Task material:
[Start of section]

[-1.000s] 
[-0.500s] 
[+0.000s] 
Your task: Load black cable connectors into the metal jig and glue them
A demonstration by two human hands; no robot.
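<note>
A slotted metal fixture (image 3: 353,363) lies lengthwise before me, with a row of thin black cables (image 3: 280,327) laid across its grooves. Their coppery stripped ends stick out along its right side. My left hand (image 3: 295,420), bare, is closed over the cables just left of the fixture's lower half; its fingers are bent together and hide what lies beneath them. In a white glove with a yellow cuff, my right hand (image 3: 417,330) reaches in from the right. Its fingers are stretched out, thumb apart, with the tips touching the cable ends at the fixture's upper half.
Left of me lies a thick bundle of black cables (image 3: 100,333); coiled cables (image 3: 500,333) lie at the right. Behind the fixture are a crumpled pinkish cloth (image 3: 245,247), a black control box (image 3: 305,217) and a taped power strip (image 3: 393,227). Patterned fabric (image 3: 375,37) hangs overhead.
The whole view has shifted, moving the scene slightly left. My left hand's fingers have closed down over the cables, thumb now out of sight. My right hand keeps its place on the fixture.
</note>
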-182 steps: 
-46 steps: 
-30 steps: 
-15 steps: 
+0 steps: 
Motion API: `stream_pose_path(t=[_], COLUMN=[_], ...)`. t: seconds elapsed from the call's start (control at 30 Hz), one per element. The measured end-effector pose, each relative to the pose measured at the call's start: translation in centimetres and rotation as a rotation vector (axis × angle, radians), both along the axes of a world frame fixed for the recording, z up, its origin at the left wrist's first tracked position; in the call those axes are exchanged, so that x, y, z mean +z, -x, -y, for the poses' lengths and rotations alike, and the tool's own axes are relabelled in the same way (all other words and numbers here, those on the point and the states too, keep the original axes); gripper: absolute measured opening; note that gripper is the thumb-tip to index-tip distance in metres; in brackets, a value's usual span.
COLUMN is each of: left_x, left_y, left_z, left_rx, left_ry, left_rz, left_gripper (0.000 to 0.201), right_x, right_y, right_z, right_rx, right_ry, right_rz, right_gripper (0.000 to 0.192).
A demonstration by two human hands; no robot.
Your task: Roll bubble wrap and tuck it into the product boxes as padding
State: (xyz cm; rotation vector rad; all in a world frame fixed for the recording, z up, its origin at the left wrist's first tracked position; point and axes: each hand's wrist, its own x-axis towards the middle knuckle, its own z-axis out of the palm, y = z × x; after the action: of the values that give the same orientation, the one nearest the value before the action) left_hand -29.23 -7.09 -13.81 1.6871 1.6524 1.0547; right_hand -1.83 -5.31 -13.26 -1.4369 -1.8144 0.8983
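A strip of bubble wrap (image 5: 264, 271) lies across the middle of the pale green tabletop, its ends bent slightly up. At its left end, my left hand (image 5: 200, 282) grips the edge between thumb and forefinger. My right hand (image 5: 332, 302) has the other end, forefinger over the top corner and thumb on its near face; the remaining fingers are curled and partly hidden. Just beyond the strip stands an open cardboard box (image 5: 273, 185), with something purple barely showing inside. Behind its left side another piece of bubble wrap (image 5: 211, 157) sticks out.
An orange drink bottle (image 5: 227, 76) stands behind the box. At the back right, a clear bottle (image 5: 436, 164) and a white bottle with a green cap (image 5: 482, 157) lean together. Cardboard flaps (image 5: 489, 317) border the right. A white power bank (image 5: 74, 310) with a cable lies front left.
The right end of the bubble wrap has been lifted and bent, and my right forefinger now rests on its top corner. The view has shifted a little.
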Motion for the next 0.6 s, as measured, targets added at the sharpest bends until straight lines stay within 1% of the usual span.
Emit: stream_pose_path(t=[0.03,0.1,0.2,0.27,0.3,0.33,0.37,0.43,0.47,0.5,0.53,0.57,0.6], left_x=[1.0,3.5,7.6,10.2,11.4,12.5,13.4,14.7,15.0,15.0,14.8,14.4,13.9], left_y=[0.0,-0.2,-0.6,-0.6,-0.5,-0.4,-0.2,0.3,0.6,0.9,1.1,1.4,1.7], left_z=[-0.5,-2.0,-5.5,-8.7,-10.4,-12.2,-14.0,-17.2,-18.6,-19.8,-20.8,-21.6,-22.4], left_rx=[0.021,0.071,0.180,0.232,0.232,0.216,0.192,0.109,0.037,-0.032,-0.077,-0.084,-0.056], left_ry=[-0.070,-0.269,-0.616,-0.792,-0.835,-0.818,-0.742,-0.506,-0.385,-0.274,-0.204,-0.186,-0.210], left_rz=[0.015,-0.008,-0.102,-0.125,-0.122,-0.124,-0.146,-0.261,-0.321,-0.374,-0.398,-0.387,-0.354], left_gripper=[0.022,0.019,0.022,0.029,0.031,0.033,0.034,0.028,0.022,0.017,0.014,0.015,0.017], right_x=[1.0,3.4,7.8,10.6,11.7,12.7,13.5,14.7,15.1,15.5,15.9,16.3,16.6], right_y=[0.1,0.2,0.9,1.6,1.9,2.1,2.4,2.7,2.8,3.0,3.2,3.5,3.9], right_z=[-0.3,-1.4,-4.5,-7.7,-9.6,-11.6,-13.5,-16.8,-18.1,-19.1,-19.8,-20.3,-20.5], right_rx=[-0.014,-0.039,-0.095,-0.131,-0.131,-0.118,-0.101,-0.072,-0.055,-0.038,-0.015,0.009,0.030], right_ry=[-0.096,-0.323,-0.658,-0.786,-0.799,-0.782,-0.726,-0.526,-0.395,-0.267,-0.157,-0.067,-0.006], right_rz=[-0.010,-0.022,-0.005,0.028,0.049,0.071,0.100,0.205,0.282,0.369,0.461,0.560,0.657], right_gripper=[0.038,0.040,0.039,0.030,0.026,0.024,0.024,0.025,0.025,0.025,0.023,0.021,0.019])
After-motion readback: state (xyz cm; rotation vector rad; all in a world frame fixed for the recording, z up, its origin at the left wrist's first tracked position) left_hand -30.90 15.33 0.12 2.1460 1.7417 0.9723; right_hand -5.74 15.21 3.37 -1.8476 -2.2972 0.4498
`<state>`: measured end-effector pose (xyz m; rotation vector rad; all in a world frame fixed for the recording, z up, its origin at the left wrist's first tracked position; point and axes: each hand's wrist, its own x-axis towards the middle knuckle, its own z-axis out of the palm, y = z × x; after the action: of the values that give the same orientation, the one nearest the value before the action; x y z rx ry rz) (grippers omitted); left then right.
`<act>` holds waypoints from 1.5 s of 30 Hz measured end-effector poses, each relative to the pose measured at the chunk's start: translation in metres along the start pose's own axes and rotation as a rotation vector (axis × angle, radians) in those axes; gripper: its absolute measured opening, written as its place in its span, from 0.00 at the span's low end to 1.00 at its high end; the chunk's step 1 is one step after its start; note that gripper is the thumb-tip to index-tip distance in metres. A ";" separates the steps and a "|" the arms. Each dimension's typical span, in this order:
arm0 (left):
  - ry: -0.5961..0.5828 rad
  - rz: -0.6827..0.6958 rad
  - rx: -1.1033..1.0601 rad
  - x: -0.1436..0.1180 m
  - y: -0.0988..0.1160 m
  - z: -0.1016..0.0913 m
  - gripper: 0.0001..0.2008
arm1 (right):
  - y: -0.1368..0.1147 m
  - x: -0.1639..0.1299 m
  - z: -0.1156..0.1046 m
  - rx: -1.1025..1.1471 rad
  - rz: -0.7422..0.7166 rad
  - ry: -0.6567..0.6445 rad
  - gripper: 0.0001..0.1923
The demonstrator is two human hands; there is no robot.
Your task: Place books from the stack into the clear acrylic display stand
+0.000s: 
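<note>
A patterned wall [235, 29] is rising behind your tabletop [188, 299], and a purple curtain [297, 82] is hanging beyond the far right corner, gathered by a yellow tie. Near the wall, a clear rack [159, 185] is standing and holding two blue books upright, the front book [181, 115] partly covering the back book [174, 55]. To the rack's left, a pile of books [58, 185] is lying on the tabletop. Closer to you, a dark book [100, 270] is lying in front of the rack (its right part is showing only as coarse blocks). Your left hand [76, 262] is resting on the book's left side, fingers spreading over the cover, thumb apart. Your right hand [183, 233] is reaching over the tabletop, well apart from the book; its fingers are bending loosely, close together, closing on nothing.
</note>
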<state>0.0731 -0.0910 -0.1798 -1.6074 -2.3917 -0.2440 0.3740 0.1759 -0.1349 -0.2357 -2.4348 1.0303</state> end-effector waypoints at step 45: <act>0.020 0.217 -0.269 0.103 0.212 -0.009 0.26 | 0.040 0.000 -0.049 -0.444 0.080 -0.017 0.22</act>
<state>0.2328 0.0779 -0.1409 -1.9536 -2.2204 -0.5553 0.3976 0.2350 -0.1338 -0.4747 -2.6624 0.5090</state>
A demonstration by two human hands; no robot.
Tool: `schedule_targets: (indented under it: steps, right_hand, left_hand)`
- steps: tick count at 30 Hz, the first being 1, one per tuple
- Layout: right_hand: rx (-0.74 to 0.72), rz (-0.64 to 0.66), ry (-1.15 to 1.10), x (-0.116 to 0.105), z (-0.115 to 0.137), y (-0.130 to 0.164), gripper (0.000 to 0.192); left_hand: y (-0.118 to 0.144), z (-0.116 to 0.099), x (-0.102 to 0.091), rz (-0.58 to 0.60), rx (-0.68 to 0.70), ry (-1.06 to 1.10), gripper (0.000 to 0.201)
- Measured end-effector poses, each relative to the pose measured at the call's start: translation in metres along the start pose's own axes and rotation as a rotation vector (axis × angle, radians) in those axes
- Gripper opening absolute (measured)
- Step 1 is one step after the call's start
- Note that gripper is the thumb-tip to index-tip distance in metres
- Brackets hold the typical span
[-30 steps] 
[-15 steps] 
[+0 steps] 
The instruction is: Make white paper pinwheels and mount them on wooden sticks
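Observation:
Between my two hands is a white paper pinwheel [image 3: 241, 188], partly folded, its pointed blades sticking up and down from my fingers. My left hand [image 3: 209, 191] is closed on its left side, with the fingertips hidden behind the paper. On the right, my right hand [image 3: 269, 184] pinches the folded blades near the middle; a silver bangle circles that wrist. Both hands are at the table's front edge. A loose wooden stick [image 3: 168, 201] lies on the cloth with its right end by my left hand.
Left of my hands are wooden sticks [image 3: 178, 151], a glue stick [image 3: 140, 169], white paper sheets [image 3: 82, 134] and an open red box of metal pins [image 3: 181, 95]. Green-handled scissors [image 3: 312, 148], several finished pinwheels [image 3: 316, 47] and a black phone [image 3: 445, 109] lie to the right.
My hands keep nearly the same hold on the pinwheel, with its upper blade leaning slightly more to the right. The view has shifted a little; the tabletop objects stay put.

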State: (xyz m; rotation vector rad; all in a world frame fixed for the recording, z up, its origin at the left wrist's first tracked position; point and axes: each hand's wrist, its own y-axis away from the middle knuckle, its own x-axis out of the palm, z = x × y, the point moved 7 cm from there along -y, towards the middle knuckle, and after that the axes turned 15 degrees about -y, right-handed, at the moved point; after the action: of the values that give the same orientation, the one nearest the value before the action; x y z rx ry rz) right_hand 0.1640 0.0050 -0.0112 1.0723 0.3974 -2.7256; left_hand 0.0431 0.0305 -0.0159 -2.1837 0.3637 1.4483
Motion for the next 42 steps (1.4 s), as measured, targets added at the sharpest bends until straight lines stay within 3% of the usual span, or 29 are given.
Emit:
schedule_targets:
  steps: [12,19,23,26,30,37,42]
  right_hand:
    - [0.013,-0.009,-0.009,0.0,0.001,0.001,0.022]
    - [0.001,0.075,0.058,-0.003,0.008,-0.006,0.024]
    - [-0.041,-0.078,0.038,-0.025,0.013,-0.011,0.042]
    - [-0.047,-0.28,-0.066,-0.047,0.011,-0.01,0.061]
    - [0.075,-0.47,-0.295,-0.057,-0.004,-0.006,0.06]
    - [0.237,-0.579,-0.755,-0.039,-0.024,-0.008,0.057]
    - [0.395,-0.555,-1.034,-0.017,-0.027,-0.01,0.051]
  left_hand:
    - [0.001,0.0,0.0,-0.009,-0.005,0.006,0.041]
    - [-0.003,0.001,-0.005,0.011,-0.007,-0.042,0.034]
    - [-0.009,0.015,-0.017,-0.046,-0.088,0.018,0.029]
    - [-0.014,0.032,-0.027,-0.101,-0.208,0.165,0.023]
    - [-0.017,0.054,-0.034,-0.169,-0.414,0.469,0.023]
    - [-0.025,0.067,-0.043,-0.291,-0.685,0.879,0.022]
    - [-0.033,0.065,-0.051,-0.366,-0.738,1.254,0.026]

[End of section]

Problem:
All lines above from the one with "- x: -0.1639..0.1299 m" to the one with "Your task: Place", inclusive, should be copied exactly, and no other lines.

Reply:
  - x: -0.1639..0.1299 m
  - z: -0.1156..0.1046 m
  - rx: -1.1025..1.1471 rad
  - rz: -0.7422..0.7166 rad
  - ry: -0.6567..0.6445 rad
  - gripper: 0.0001..0.1923
The demonstrator is two human hands; there is no robot.
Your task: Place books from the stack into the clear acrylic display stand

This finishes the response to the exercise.